TASK GOAL:
Print the material below exactly as it stands, please, from its first line to the line holding "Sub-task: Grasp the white", with no pictures.

EXTRACTED MATERIAL:
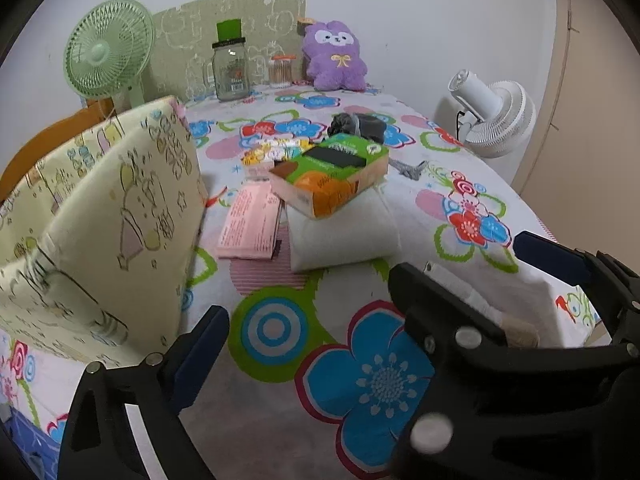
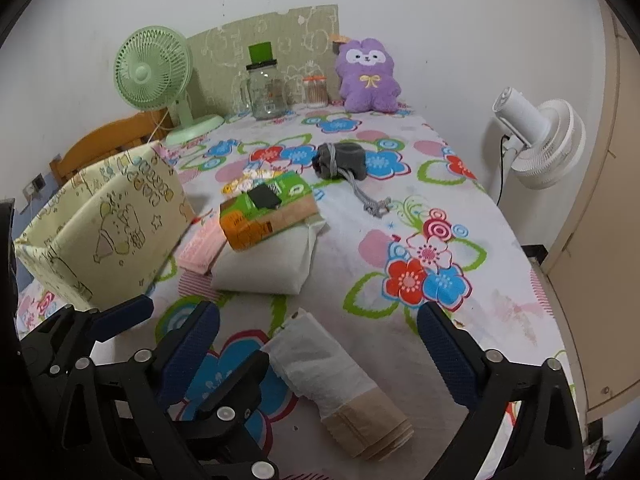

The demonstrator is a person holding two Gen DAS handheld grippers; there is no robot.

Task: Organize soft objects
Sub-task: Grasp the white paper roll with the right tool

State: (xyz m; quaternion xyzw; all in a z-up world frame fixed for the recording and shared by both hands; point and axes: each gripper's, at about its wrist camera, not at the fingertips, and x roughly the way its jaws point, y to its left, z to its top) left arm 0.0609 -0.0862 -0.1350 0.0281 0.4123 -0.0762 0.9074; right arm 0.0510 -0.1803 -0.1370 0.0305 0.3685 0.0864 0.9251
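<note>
A rolled white and beige cloth [image 2: 340, 380] lies on the floral bedsheet between the open fingers of my right gripper [image 2: 320, 344]. A purple plush toy [image 2: 367, 78] sits at the far end by the wall; it also shows in the left wrist view [image 1: 335, 58]. A grey drawstring pouch [image 2: 340, 162] lies mid-bed. A folded white cloth [image 2: 264, 268] carries a green and orange tissue box [image 2: 268, 210]. A yellow fabric storage box [image 1: 100, 232] stands at the left. My left gripper [image 1: 372, 292] is open and empty above the sheet; the right gripper's black arm crosses its view.
A green fan [image 2: 154, 70], a glass jar [image 2: 266, 90] and a cotton-swab holder [image 2: 314, 90] stand along the far wall. A white fan [image 2: 540, 140] stands off the bed's right side. A pink packet [image 1: 248, 224] lies beside the folded cloth.
</note>
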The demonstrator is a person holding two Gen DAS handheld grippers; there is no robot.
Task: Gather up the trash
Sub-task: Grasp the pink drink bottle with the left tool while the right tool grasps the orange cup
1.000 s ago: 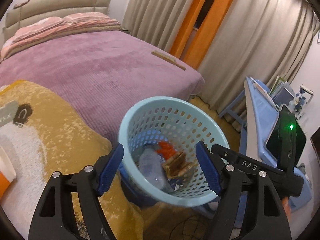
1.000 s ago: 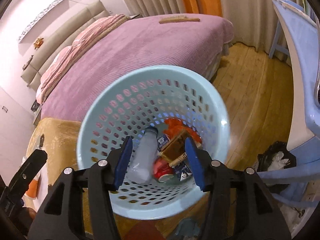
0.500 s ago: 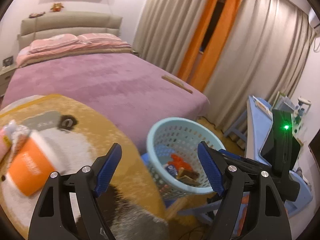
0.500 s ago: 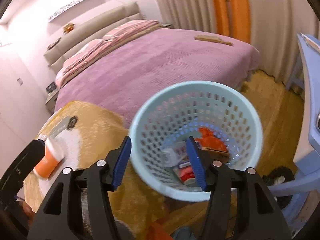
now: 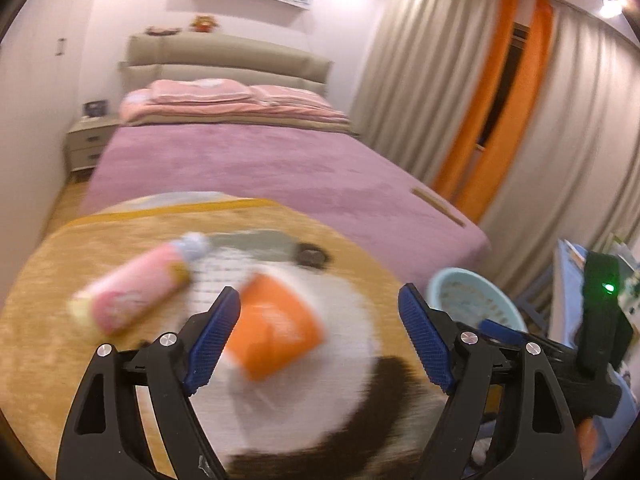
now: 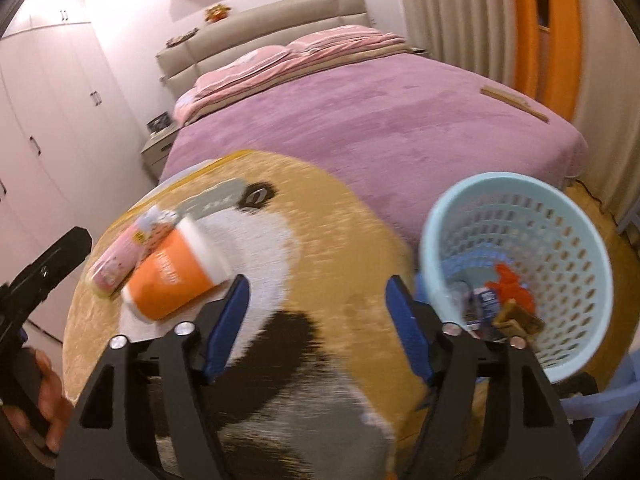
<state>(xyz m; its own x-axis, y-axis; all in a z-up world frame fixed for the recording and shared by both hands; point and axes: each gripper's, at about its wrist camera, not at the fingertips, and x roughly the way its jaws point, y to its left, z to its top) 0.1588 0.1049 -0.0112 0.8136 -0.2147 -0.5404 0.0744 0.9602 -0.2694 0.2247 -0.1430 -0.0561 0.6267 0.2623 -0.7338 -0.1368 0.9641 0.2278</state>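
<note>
The left hand-held gripper [image 5: 320, 336] hangs spread and empty above the round surface [image 5: 48, 280], its blue fingers [image 5: 212, 332] flanking an orange cup [image 5: 276, 328] lying on its side. Just beside the cup lies a pink bottle [image 5: 136, 292]. The right hand-held gripper [image 6: 318, 320] is likewise spread, holding nothing. To its right stands the pale blue basket [image 6: 516, 188] with trash [image 6: 508, 296] inside. A purple bed [image 6: 400, 120] lies beyond.

A bed [image 5: 256, 168] with a purple cover and pink pillows [image 5: 200, 94] fills the room, a beige headboard [image 5: 224, 58] behind it, a nightstand [image 5: 86, 144] beside it, grey and orange curtains [image 5: 492, 92] flanking it, white wardrobes [image 6: 48, 120] opposite the curtains.
</note>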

SOLUTION BELOW:
The demonstrator is a person holding two Gen DAS handheld grippers; there is no robot.

Task: Organize soft objects
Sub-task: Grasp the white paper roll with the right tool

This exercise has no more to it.